The INDT-ASD is currently mapped closely to the DSM-IV TR. Now that the DSM-5 has been published, further research should be done to see if it is just as efficacious for the DSM-5 criteria. It would also be interesting to see how the tool compares to other locally developed tools, such as the Indian Scale for the Assessment of Autism (ISAA), which has been available since 2009 [5]. Finally, an important aspect to note is that psychometric diagnostic tools are to assist a clinician to conclude a diagnosis, but ultimately, it is sound clinical judgment – based on a clear history and a thorough behavioral observation – that is of utmost importance. It is always prudent to consider other differential diagnoses such as cerebral palsy, intellectual disability, neurodegenerative disorders, hearing loss and vision loss. We hope that further training, usage, and development of the INDT-ASD will facilitate awareness, diagnosis and early intervention for children with autism in India.
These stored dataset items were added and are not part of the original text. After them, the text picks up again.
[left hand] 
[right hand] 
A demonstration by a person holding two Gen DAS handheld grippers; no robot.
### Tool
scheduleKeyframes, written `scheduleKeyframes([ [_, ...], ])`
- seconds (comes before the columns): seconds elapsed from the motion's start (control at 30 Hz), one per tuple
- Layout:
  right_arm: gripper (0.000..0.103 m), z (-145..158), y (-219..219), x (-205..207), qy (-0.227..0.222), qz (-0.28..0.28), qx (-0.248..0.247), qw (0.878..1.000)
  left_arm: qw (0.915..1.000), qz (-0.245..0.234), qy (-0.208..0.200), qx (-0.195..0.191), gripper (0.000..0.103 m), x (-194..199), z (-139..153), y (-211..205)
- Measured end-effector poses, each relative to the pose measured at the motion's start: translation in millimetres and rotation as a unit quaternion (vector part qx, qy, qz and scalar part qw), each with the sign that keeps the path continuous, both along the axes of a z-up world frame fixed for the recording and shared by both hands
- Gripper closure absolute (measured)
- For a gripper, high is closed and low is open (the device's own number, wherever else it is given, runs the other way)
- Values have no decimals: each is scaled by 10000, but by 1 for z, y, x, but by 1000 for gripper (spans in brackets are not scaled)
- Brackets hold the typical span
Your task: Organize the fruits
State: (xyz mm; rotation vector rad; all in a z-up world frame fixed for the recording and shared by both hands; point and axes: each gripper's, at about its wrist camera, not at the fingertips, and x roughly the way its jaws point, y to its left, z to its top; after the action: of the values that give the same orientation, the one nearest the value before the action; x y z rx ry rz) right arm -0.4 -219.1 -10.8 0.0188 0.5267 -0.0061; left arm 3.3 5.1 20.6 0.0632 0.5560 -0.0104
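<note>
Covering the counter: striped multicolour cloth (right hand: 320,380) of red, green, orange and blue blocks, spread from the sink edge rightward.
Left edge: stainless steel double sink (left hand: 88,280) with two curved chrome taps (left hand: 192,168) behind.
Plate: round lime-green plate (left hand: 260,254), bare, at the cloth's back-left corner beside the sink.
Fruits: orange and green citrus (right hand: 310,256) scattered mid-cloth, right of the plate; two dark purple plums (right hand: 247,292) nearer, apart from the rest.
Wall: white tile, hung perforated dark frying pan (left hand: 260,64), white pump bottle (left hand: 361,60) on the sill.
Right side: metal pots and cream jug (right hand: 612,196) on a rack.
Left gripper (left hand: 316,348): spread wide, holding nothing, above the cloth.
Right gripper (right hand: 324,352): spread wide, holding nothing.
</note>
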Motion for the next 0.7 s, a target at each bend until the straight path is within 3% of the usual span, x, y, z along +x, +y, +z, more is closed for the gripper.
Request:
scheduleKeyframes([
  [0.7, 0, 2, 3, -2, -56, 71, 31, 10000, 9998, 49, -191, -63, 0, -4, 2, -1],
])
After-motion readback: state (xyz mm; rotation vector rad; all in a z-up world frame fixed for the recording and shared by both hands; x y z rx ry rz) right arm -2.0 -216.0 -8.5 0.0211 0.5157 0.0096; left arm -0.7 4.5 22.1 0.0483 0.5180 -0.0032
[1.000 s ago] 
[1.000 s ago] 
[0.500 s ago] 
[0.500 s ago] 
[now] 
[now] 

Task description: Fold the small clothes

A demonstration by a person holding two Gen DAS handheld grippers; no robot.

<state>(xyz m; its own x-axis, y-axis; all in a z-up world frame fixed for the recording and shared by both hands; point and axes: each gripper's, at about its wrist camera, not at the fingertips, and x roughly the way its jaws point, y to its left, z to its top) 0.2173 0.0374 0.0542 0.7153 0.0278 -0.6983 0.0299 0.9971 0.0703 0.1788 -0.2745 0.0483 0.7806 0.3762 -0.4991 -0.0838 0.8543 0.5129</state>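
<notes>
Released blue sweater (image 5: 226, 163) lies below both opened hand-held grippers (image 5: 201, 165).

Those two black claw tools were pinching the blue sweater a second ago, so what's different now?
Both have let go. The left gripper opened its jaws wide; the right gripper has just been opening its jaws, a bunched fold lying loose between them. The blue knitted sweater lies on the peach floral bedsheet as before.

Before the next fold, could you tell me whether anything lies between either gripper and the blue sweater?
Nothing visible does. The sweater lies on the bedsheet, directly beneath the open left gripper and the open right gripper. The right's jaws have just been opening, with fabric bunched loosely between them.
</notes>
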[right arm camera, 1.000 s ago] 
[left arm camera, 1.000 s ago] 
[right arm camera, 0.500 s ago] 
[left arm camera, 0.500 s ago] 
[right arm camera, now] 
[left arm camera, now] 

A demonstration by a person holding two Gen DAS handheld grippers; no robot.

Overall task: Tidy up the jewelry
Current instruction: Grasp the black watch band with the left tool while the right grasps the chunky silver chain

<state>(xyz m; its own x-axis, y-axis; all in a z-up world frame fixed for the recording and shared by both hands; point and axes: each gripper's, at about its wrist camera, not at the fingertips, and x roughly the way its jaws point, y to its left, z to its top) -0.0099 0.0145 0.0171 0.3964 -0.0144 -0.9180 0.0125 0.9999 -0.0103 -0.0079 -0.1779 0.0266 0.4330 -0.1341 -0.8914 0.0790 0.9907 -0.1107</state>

Funding: None; Competing Interest : None stated

References

1. Brentani H, Paula CS, Bordini D, Rolim D, Sato F, Portolese J, et al. Autism spectrum disorders: an overview on diagnosis and treatment. Rev Bras Psiquiatr. 2013;35(Suppl 1):S62-72. 

2. Krishnamurthy VA. Clinical experience of autism in India. J Dev Behav Pediatr. 2008;29:331-3.

3. Freeth M, Sheppard E, Ramachandran R, Milne E. Across-cultural comparison of autistic traits in the UK, India and Malaysia. J Autism Dev Disord. 2013;43:2569-83.

4. Juneja M, Mishra D, Russell PSS, Gulati S, Deshmukh V, Tudu P, et al. INCLEN diagnostic tool for autism spectrum disorder (INDT-ASD): Development and validation. Indian Pediatr. 2014;51:

5. Patra S, Arun P. Use of Indian scale for assessment of autism in child guidance clinic: an experience. Indian J Psychol Med. 2011;33:217-9.